ClusterRole permission denied on FleetNode write: the chart’s
agent ClusterRole grants create/update/patch on foreman.llmkube.dev/fleetnodes. If you customized the chart’s
RBAC, diff against charts/foreman/templates/agent-rbac.yaml and
confirm the rule is intact.
foreman-gate-cache PVC stuck Pending: the cluster has no
default StorageClass, or the chosen StorageClass cannot satisfy
ReadWriteOnce. Set agent.gateCache.storageClass explicitly or
disable the PVC: --set agent.gateCache.enabled=false (gate runs
will still work, just without the inter-run cache).
Agent Pod startup info-log “—git-remote-url is unset”: not
an error. Foreman v0.7.10+ logs this as INFO and proceeds; coder
tasks that actually need the URL fail per-task with reason GitRemoteURLNotConfigured. Deterministic Agents (e.g. the M4
gate) run fine without it. To suppress the log line on a node that
will also run coder tasks, set --set agent.gitRemoteURL=https://github.com/Defilan/LLMKube.git
--set agent.commitAuthorEmail=...at install time.

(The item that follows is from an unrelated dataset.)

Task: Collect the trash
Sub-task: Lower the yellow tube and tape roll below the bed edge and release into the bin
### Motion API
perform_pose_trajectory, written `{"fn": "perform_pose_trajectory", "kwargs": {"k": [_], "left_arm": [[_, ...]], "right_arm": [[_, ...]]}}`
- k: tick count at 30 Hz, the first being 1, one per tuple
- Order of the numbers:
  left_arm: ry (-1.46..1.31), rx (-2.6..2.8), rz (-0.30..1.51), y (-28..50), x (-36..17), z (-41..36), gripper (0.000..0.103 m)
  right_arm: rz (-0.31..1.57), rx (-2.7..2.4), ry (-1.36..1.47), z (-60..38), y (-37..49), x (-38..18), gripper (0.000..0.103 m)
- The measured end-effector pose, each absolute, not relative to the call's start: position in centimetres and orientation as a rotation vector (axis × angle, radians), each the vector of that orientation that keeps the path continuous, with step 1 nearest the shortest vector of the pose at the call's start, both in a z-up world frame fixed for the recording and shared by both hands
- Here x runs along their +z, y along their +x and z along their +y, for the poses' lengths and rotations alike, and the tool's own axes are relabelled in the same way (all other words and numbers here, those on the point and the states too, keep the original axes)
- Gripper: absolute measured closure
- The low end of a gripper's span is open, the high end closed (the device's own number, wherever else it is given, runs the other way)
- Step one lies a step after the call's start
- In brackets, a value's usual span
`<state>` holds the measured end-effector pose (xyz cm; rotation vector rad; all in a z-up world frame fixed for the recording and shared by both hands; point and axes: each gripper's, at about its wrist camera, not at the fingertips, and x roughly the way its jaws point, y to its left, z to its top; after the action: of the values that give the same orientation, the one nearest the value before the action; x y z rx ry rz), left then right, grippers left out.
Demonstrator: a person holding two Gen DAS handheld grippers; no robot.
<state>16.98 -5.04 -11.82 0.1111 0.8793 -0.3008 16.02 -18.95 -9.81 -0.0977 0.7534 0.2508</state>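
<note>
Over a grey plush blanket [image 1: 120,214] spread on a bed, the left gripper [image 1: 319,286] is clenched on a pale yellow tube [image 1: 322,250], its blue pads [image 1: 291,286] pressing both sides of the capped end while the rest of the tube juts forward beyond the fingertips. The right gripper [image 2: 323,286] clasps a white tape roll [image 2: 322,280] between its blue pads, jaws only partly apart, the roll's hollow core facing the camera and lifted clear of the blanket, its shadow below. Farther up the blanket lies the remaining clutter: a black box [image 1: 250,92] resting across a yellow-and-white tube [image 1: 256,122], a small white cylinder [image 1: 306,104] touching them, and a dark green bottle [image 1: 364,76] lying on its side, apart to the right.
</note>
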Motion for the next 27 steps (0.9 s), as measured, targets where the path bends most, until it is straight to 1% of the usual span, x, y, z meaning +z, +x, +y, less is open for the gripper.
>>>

If you are running a pre-v0.7.10 foreman-agent image where this is
a hard os.Exit(1), upgrade. The startup check was relaxed in the
M4 work that landed in 0.7.10.
What this does NOT cover
- The actual gate Job’s resource sizing for a particular cluster.
The Phase B
run_gate_jobtool ships defaults (2/4 CPU, 4Gi/8Gi memory, 30 min activeDeadlineSeconds) that match the autofix pipeline’s tolerance. Tune via the run_gate_job tool’s Config in a future Phase G if your cluster has different headroom. - The Mac Studio reviewer Agent. That ships in M5.
- Cross-cluster setups where the coder and gate Agents run in different Kubernetes clusters. v0.1 assumes a single cluster.
- Production-grade observability for the gate Job. The pod log tail
surfaces in
Result.Extra.logTail; a full ServiceMonitor for the gate’s resource usage is a v0.2 follow-up.